**Directions for this task:** Please retype the material beneath this task exactly, starting with its first line and finishing with the line containing "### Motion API".

**Collected material:**
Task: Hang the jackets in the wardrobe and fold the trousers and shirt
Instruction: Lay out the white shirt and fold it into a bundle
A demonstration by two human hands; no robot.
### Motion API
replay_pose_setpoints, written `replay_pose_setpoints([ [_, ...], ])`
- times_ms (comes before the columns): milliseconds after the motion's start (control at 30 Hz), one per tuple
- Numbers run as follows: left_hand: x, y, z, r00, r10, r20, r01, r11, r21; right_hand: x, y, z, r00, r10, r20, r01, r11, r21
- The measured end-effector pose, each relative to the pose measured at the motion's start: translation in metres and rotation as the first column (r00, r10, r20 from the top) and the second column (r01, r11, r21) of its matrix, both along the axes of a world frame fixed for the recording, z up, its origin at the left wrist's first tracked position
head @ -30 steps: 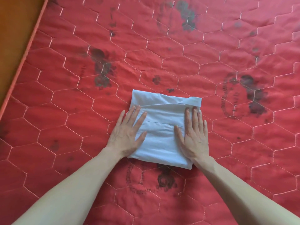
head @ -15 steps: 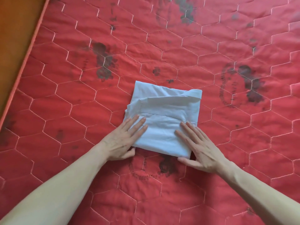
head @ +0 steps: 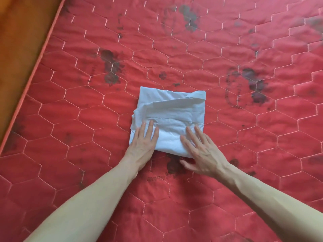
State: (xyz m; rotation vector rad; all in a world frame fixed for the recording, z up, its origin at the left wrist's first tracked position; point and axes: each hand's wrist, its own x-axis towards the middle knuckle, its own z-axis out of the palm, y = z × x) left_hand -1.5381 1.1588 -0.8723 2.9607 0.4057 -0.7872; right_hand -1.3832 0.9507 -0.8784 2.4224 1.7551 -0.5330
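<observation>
Left hand (head: 142, 145) lies flat, fingers straight, on the near-left corner of the folded shirt (head: 172, 116). Right hand (head: 202, 152) likewise released, fingers spread on the near-right corner, thumb on the mattress (head: 70, 119). Shirt: pale blue, compact rectangle, mid-mattress, well clear of the left edge.

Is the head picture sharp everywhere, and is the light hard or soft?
Head view: the folded white shirt, the left hand and the right hand look sharp; the top right corner of the red quilted mattress is smeared and hazy; the light is soft and even, without glare, with only faint shadows under the hands; the mattress's piped edge runs slanted at the left.
</observation>
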Motion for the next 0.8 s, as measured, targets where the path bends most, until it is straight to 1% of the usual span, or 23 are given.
replay_pose_setpoints([
  [100, -0.011, -0.014, 0.01, 0.997, -0.005, -0.073, 0.006, 1.0, 0.0, -0.014, -0.012, 0.003, 0.998, 0.001, 0.06, -0.003, 0.999, 0.048],
  [133, -0.019, -0.022, 0.012, 0.999, -0.005, -0.043, 0.005, 1.0, 0.003, -0.022, -0.019, 0.003, 0.997, 0.008, 0.076, -0.013, 0.998, 0.059],
  [167, -0.029, -0.032, 0.013, 1.0, -0.014, 0.017, 0.014, 1.0, 0.021, -0.03, -0.029, 0.003, 0.996, 0.022, 0.092, -0.028, 0.997, 0.065],
  [200, -0.041, -0.044, 0.012, 0.994, -0.051, 0.094, 0.044, 0.997, 0.071, -0.038, -0.04, 0.003, 0.993, 0.042, 0.106, -0.049, 0.997, 0.066],
  [233, -0.054, -0.055, 0.01, 0.989, -0.097, 0.114, 0.086, 0.991, 0.098, -0.045, -0.052, 0.002, 0.99, 0.07, 0.119, -0.077, 0.995, 0.056],
  [300, -0.079, -0.074, 0.002, 0.976, -0.184, 0.117, 0.169, 0.977, 0.127, -0.06, -0.076, 0.002, 0.978, 0.15, 0.143, -0.154, 0.988, 0.013],
  [367, -0.093, -0.082, -0.002, 0.97, -0.218, 0.107, 0.2, 0.967, 0.156, -0.07, -0.094, 0.001, 0.957, 0.223, 0.184, -0.227, 0.974, 0.001],
  [433, -0.099, -0.081, -0.004, 0.97, -0.211, 0.122, 0.19, 0.968, 0.163, -0.073, -0.102, -0.001, 0.953, 0.229, 0.196, -0.239, 0.971, 0.027],
  [500, -0.098, -0.077, 0.0, 0.962, -0.222, 0.158, 0.194, 0.966, 0.173, -0.067, -0.104, -0.003, 0.961, 0.195, 0.196, -0.214, 0.974, 0.08],
  [533, -0.097, -0.076, 0.003, 0.958, -0.21, 0.196, 0.183, 0.972, 0.148, -0.062, -0.105, -0.003, 0.963, 0.192, 0.188, -0.215, 0.971, 0.107],
  [567, -0.097, -0.073, 0.005, 0.961, -0.155, 0.229, 0.14, 0.987, 0.08, -0.057, -0.105, -0.004, 0.964, 0.196, 0.178, -0.22, 0.967, 0.13],
  [633, -0.099, -0.067, 0.011, 0.957, 0.043, 0.287, -0.004, 0.991, -0.137, -0.051, -0.109, -0.004, 0.97, 0.195, 0.145, -0.215, 0.966, 0.141],
  [667, -0.103, -0.062, 0.013, 0.935, 0.125, 0.332, -0.044, 0.97, -0.239, -0.05, -0.11, -0.003, 0.973, 0.194, 0.124, -0.21, 0.969, 0.133],
  [733, -0.111, -0.052, 0.016, 0.885, 0.242, 0.397, -0.066, 0.91, -0.408, -0.049, -0.11, 0.0, 0.978, 0.189, 0.085, -0.199, 0.971, 0.134],
  [767, -0.113, -0.048, 0.02, 0.877, 0.291, 0.383, -0.092, 0.884, -0.459, -0.047, -0.109, 0.002, 0.983, 0.175, 0.06, -0.182, 0.973, 0.144],
  [800, -0.115, -0.044, 0.023, 0.868, 0.337, 0.364, -0.14, 0.87, -0.473, -0.045, -0.108, 0.005, 0.988, 0.15, 0.034, -0.153, 0.975, 0.159],
])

**Output for this task:**
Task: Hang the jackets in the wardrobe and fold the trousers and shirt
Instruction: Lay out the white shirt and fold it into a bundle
A demonstration by two human hands; no robot.
### Motion API

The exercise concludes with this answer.